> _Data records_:
---------------
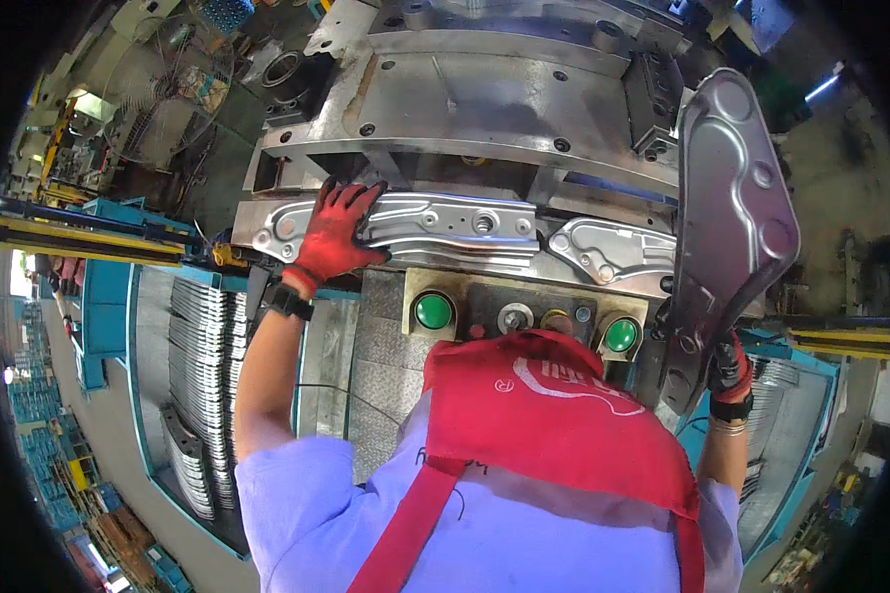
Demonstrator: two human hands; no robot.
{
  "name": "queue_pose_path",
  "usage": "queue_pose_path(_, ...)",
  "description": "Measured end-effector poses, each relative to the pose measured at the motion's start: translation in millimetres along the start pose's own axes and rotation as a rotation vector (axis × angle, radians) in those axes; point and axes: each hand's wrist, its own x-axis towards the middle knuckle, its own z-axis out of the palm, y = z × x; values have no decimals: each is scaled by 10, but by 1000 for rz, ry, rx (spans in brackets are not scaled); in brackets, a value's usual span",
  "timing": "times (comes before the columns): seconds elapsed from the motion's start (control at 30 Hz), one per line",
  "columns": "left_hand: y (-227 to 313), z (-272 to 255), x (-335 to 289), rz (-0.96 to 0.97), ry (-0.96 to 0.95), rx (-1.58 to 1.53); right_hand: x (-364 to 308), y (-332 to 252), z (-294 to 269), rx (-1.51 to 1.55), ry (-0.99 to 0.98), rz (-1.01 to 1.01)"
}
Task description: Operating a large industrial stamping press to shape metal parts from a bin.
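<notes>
My left hand (336,233), in a red glove with dark fingertips, lies across the left part of a long stamped metal bracket (445,219). Its fingers are spread over the far edge, and the thumb points right along the near side. The bracket rests on the ledge of a press die. Low on the right, my right hand (730,370), also gloved, is closed on the near edge of a large stamped metal panel (730,188). This panel stands tilted and reaches up past the ledge. A shorter stamped metal piece (613,249) lies on the ledge, its right end hidden by the panel.
A control box with two green buttons (433,311) sits between me and the ledge. The steel press die (485,94) spans the far side. Stacked stamped parts (200,341) fill a blue rack at left; another blue rack (796,465) is at right. A fan (168,89) stands far left.
</notes>
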Motion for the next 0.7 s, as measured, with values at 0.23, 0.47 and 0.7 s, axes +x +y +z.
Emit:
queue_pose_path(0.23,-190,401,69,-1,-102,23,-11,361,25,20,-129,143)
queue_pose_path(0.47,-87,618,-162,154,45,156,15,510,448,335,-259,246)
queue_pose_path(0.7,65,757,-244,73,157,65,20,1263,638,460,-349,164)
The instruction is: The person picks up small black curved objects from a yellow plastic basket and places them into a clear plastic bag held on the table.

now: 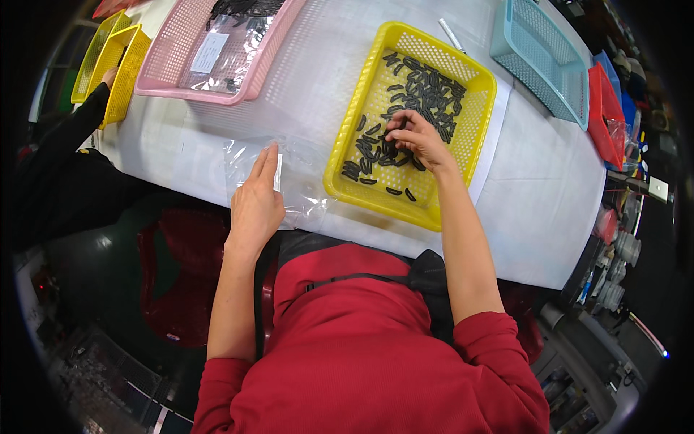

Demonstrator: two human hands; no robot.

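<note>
My right hand [423,143] reaches into a yellow plastic basket [345,148], its fingers curled in with small dark pieces at the fingertips. Many small black curved pieces [426,90] lie loose in the basket, thickest toward its far right side. My left hand [257,199] rests on a clear plastic bag [307,192], index and middle fingers stretched out flat. A white label shows partly beside those fingers. The bag lies flat near the front edge of the table, left of the basket.
A pink basket [249,83] holding bagged black pieces stands at the far left. Blue [542,61] and red [606,119] baskets sit at the right. A silver pen [452,35] lies behind the yellow basket. At the left, another person's hand [110,77] touches yellow baskets [124,61].
</note>
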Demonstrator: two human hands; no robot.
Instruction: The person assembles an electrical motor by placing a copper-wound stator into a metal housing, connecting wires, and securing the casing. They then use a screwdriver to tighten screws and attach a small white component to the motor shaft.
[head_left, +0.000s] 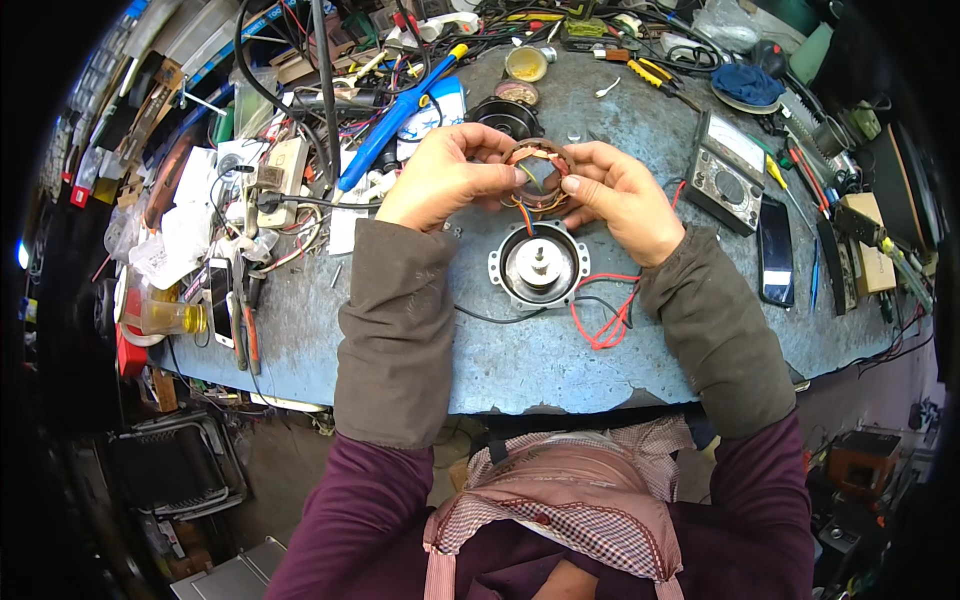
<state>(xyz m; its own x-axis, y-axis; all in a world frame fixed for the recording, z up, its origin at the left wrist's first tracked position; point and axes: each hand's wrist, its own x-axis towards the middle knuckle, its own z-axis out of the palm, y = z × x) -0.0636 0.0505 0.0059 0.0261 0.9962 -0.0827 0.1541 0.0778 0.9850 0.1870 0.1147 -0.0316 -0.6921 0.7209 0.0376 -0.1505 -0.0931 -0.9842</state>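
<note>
Between both hands I hold a motor stator [553,203], a ring wound with copper wire, tilted so its round opening faces me. My left hand [455,178] grips its left rim with thumb and fingers. On the opposite rim my right hand [618,198] pinches near some reddish wires. Coloured leads run from the ring down to a round metal motor housing [497,268] on the bench just below. Inside that housing sits a silvery rotor [540,262] with a shaft standing up. Red and black test leads [598,338] lie beside the housing. A black motor cover [508,117] rests behind my left hand.
An analog multimeter [728,172] and a dark phone [775,252] lie to the right on the worn blue bench [400,372]. A blue stick-like tool [395,128], a white phone [220,298], pliers [249,318] and tangled wires crowd the left. Yellow-handled cutters [655,78] lie at the back.
</note>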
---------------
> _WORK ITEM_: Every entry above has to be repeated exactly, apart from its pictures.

> _SOLUTION_:
Demonstrator: two human hands; no robot.
{
  "name": "queue_pose_path",
  "usage": "queue_pose_path(_, ...)",
  "description": "Measured end-effector poses, each relative to the pose measured at the motion's start: translation in millimetres along the start pose's own axes and rotation as a rotation vector (axis × angle, radians) in those axes; point and axes: each hand's wrist, its own x-axis towards the middle knuckle, its own z-axis out of the palm, y = z × x; values have no decimals: each is scaled by 10, but by 1000 for rz, ry, rx (spans in brackets are not scaled); in brackets, a value's usual span",
  "timing": "times (comes before the columns): seconds elapsed from the motion's start (control at 30 Hz), one per line",
  "columns": "left_hand: y (-227 to 313), z (-272 to 255), x (-335 to 289), rz (-0.96 to 0.97), ry (-0.96 to 0.95), rx (-1.58 to 1.53); right_hand: x (-364 to 308), y (-332 to 252), z (-294 to 269), rx (-1.51 to 1.55), ry (-0.99 to 0.98), rz (-1.01 to 1.01)"
}
Task description: Operating a large industrial stamping press to shape metal parts from a bin.
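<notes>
My left hand (336,233), in a red glove with dark fingertips, lies across the left part of a long stamped metal bracket (445,219). Its fingers are spread over the far edge, and the thumb points right along the near side. The bracket rests on the ledge of a press die. Low on the right, my right hand (730,370), also gloved, is closed on the near edge of a large stamped metal panel (730,188). This panel stands tilted and reaches up past the ledge. A shorter stamped metal piece (613,249) lies on the ledge, its right end hidden by the panel.
A control box with two green buttons (433,311) sits between me and the ledge. The steel press die (485,94) spans the far side. Stacked stamped parts (200,341) fill a blue rack at left; another blue rack (796,465) is at right. A fan (168,89) stands far left.
</notes>
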Motion for the next 0.7 s, as measured, with values at 0.23, 0.47 and 0.7 s, axes +x +y +z.
Emit:
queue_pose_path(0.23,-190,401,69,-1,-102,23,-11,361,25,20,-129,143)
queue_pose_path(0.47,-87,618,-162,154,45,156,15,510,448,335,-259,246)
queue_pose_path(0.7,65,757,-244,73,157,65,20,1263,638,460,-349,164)
The instruction is: The person picks up small black curved objects from a yellow plastic basket and places them into a clear plastic bag held on the table.

now: 

Demonstrator: two human hands; no robot.

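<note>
My right hand [423,143] reaches into a yellow plastic basket [345,148], its fingers curled in with small dark pieces at the fingertips. Many small black curved pieces [426,90] lie loose in the basket, thickest toward its far right side. My left hand [257,199] rests on a clear plastic bag [307,192], index and middle fingers stretched out flat. A white label shows partly beside those fingers. The bag lies flat near the front edge of the table, left of the basket.
A pink basket [249,83] holding bagged black pieces stands at the far left. Blue [542,61] and red [606,119] baskets sit at the right. A silver pen [452,35] lies behind the yellow basket. At the left, another person's hand [110,77] touches yellow baskets [124,61].
</note>
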Demonstrator: two human hands; no robot.
Instruction: The person assembles an electrical motor by placing a copper-wound stator into a metal housing, connecting wires, and securing the casing. They then use a screwdriver to tighten screws and attach a small white component to the motor shaft.
[head_left, +0.000s] 
<state>(xyz m; its own x-axis, y-axis; all in a world frame fixed for the recording, z up, its origin at the left wrist's first tracked position; point and axes: each hand's wrist, its own x-axis towards the middle knuckle, its own z-axis out of the palm, y = z × x) -0.0636 0.0505 0.0059 0.0261 0.9962 -0.0827 0.1541 0.0778 0.9850 0.1870 0.1147 -0.0316 -0.6921 0.7209 0.0376 -0.1505 -0.0931 -0.9842</state>
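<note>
Between both hands I hold a motor stator [553,203], a ring wound with copper wire, tilted so its round opening faces me. My left hand [455,178] grips its left rim with thumb and fingers. On the opposite rim my right hand [618,198] pinches near some reddish wires. Coloured leads run from the ring down to a round metal motor housing [497,268] on the bench just below. Inside that housing sits a silvery rotor [540,262] with a shaft standing up. Red and black test leads [598,338] lie beside the housing. A black motor cover [508,117] rests behind my left hand.
An analog multimeter [728,172] and a dark phone [775,252] lie to the right on the worn blue bench [400,372]. A blue stick-like tool [395,128], a white phone [220,298], pliers [249,318] and tangled wires crowd the left. Yellow-handled cutters [655,78] lie at the back.
</note>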

The output contains nothing further.